Anni fa, un intellettuale e politico liberale, Antonio Martino, diceva col sorriso sulle labbra: abbiamo già fatto esperienza dei politici di esperienza e non è stata una bella esperienza. Giustissimo. Ma i politici senza esperienza non hanno fatto granché meglio.
L'amara verità è che governare è un mestiere. E che la politica ha le sue regole. Una, banalissima e a tutt'oggi vigente in tutte le democrazie del mondo, è che i progetti politici si aggregano attorno alle leadership. L'Italia che andrà al voto a marzo sarà, sotto questo aspetto, un interessante laboratorio: il leader del nuovo partito che andrà per la maggiore, Beppe Grillo, non si può presentare al Parlamento, e i capi di diverse aggregazioni nascenti, a cominciare da Luca di Montezemolo, spergiurano di non averne nessuna intenzione. Gli elettori sono spettatori distratti del gioco democratico - perché per la maggior parte di loro la vita è, comprensibilmente e giustamente, altro (il lavoro, gli affetti, gli hobby, le passioni...). In un'Italia senza leader, come faranno ad orientarsi fra i sempre troppi simboli sulla scheda elettorale?

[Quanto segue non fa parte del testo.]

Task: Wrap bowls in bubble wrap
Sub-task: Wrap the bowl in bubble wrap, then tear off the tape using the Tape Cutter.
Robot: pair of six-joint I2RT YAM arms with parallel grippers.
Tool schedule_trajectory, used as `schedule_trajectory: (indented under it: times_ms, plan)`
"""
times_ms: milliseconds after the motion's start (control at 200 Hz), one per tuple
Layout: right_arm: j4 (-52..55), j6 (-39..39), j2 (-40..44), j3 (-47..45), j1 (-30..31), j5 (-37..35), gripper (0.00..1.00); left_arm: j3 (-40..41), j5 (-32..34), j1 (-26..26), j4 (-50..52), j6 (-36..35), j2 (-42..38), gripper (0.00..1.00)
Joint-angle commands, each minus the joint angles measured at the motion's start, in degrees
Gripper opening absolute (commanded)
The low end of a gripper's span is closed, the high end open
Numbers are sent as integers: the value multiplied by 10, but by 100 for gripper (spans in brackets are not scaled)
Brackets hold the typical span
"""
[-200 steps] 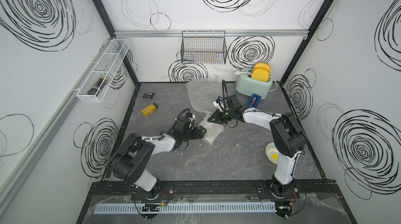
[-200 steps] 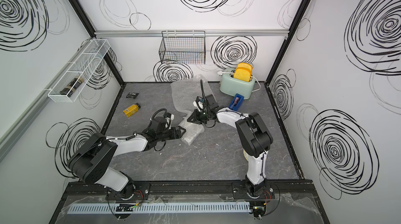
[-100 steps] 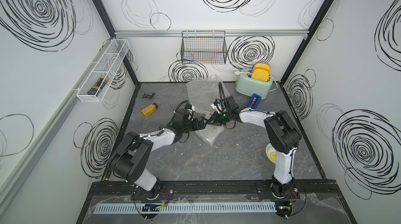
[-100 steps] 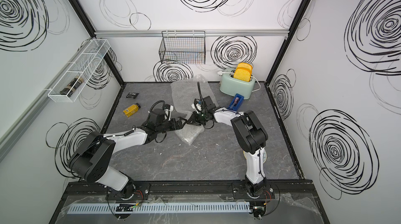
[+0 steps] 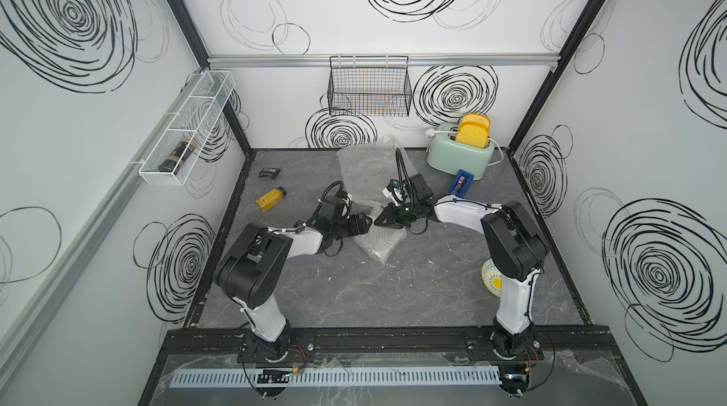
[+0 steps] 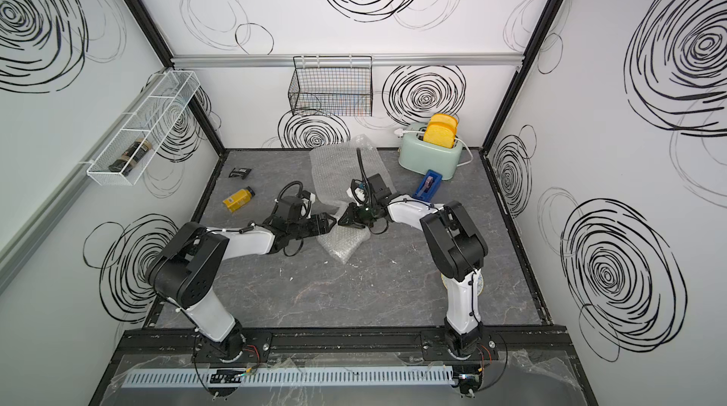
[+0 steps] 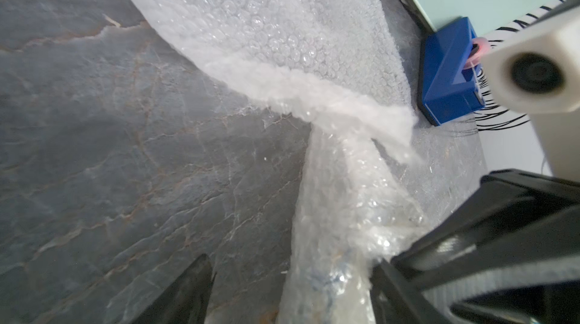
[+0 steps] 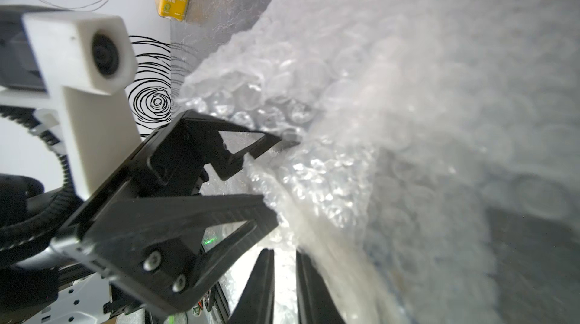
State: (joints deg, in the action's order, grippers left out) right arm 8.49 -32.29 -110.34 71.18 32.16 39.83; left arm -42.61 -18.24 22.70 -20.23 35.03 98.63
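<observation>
Bubble wrap (image 5: 366,172) lies on the grey surface (image 5: 354,297) in two masses: a loose sheet toward the back wall and a crumpled bundle (image 5: 378,247) in front of it. One bowl (image 5: 491,278), pale with a yellow centre, is in view, half hidden behind the right arm and well apart from the wrap. A toaster (image 5: 460,156) holds two yellow slices (image 5: 474,134). A white wire shelf (image 5: 189,128) on the left wall holds one dark jar (image 5: 175,154), and a black wire basket (image 5: 369,89) hangs on the back wall. One blue tape dispenser (image 5: 461,185), one yellow bottle (image 5: 270,199) and one black packet (image 5: 269,173) lie loose. The left tool (image 5: 369,223) stands wide open, its fingers (image 8: 266,142) on either side of a twisted bunch of wrap. The right tool (image 5: 377,221) is nearly closed, with wrap in the slit between its fingers (image 8: 263,288); whether it pinches the wrap I cannot tell.
</observation>
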Motion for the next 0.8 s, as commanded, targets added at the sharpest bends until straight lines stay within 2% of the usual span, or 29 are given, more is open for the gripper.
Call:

I partiti politici ci stanno antipatici, perché li associamo tutti alle loro degenerazioni. Ma quando funzionano, sono per l'appunto uno strumento di selezione della classe dirigente: scremano le scelte che verranno poi presentate agli “utilizzatori finali” della democrazia, cioè ai cittadini.
Il loro autodafé non è di buon auspicio. A una classe dirigente in disgrazia, non è facile sostituirne una migliore. Il ricordo del
'92-'94 dovrebbe insegnarci che non è un processo automatico. C'è del marcio a Roma, ma prima di augurarci che tutto crolli ricordiamoci che i più abili a sopravvivere, fra le macerie, sono i sorci.